The brick building complex has maintained its outward appearance, more or less, since the complex was initially constructed just years before the Civil War. In an effort to keep up with the flourishing maritime shipping and railroad industry, big construction projects were continuingly taking place throughout the Downtown region bordering the Cape Fear River, and the Cotton Exchange was part of this massive expansion. The large Sprunt Building was originally home to the Cape Fear Flour and Pearl Hominy Mill in 1884, the largest of its kind in the southern states, and the structure was renovated slightly in 1919 to make room for the building's new tenant, Alexander Sprunt & Sons. This company shipped cotton all over the world, to ports in the Americas and Europe, and the complex earned its designation as the "Cotton Exchange."
The eight buildings along Front Street that make up the Cotton Exchange originally all housed a separate industry that was invaluable to local residents. For example, the Wood Seed Building originally operated as a laundry house, then a seed company, then a barber shop popular with the local railroad executives, while the Bear Building served as a wholesale grocery store and the O'Brien Building housed Wilmington's "Sears, Roebuck, and Company."

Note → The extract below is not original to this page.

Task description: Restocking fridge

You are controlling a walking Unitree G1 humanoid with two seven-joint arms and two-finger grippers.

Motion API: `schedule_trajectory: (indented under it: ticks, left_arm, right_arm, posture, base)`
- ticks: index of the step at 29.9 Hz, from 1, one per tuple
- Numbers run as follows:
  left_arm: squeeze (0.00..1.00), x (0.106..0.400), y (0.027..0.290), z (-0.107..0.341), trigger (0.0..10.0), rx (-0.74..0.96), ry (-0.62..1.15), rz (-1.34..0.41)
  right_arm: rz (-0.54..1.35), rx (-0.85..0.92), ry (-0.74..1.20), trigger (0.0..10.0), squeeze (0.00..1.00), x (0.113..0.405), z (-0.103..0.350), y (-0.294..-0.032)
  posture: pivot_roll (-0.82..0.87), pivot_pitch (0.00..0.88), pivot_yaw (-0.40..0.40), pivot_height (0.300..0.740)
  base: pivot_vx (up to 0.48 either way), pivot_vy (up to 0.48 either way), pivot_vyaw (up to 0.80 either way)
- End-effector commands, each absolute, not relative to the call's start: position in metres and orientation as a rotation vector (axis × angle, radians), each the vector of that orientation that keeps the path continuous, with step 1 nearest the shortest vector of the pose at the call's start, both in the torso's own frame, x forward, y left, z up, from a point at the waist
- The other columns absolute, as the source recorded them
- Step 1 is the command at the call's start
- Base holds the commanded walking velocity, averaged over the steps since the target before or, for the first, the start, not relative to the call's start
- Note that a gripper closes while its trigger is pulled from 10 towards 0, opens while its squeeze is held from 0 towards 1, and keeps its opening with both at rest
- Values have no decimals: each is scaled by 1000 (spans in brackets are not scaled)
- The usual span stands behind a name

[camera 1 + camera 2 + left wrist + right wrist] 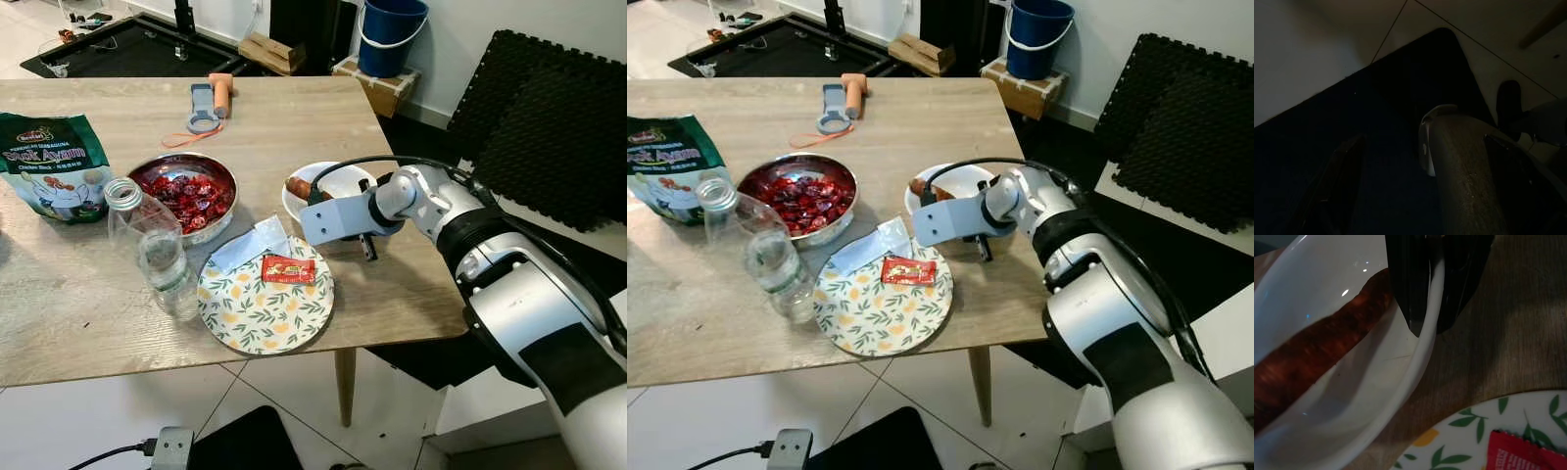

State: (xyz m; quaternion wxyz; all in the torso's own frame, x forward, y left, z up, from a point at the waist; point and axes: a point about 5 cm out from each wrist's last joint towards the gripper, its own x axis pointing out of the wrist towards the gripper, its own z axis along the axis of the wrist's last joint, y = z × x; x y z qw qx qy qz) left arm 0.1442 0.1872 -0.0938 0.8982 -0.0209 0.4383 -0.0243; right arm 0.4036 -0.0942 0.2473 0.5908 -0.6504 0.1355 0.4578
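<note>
A white bowl (pixel 351 180) stands near the right edge of the wooden table (pixel 88 313) with a brown sausage (pixel 297 186) in it. My right gripper (pixel 315 199) reaches in from the right and is low at the bowl's near rim. In the right wrist view the two black fingers (pixel 1408 289) straddle the rim (pixel 1422 350), one inside and one outside, shut on it beside the sausage (pixel 1317 352). The left arm hangs idle; in its dark wrist view two faint fingers (pixel 1339 186) stand wide apart over the floor.
A floral plate (pixel 255 318) with a red sachet (pixel 288 269) lies just left of the bowl. Further left are a steel bowl of red sweets (pixel 186 191), a clear bottle (pixel 162 259), and a green snack bag (pixel 49 166). Black foam mats (pixel 549 117) stand to the right.
</note>
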Motion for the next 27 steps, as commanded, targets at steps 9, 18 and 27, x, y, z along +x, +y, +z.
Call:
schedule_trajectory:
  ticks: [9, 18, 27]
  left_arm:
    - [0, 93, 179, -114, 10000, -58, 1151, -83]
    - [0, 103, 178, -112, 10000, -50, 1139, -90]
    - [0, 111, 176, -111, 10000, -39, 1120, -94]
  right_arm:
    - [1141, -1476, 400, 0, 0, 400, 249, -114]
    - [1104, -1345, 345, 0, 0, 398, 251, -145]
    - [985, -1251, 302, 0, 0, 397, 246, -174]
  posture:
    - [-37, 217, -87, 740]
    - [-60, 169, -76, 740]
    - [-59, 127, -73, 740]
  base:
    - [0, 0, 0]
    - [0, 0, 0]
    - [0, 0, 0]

In the late 60s and 70s, the collection of buildings underwent a small series of tragedies, with a passing hurricane which leveled a back wall, and a fire which wrecked a portion of the Bear Building. In 1975, however, a time when Wilmington was revitalizing its waterfront downtown region, vast repairs and renovations were made and the new "Cotton Exchange" became the first downtown complex in the state to adapt and utilize existing buildings, paving the way for future downtown revitalization projects across North Carolina.
Today, visitors can explore all 8 buildings, which are connected through a series of open outdoor courtyards, brick walkways, with small exhibits along the way pointing out the highlights of the Cotton Exchanges' story. Inside, the Cotton Exchange maintains its original charming brick facade, with gigantic heart pine beams overhead keeping the structure sound.
There are five restaurants on site, including a coffee shop, an ice cream shop, German Cafe, gourmet Soul Food Restaurant, and a restaurant and pub which evokes the original saloon that once called the Cotton Exchange complex home.
The range of stores are impressive and even overwhelming, with a variety of gift shops and a "general store" that specializes in souvenirs and local treasures. Shoppers will also find jewelry stores, pottery and art galleries, exquisite local boutiques, organic and environmentally-friendly specialty stores, and a toy shop that will keep the younger family members thoroughly occupied.
Best of all, visitors don't have to come to the Cotton Exchange with a full wallet to enjoy the atmosphere. The collection of paved courtyards with benches and local landscaping, large individual buildings with multiple shops, and that red brick facade everywhere you look is a charming attraction all its own, even without the decadent shopping options. The Cotton Exchange is so massive, that it even has several entrances, including a wide front entrance that leads visitors into the heart of the main building. Located close to the waterfront, with dozens of seasonal fairs and festivals right outside its doors, the Cotton Exchange is a fun diversion for any history buff or avid shopper.
The Cotton Exchange is open Monday through Saturday, 10:00 a.m. until 4:00 p.m., and Sundays from 12:00 p.m. until 4:00 p.m., (although it should be noted that a handful of shops are closed on Sunday.) There is free parking available for customers close to the buildings' location on the corner of Front and Grace Streets. A map is also available onlinedetailing the parking and location of the varying shops and restaurants.
For a unique shopping experience unlike any other on the Carolina Coast, the Cotton Exchange is a must-see. Filled with quirky, charming and elite shops, mouth-watering restaurants, and plenty of historical atmosphere, the Cotton Exchange is a prime example of Wilmington's love affair with Southern culture, history, and relaxing retail therapy.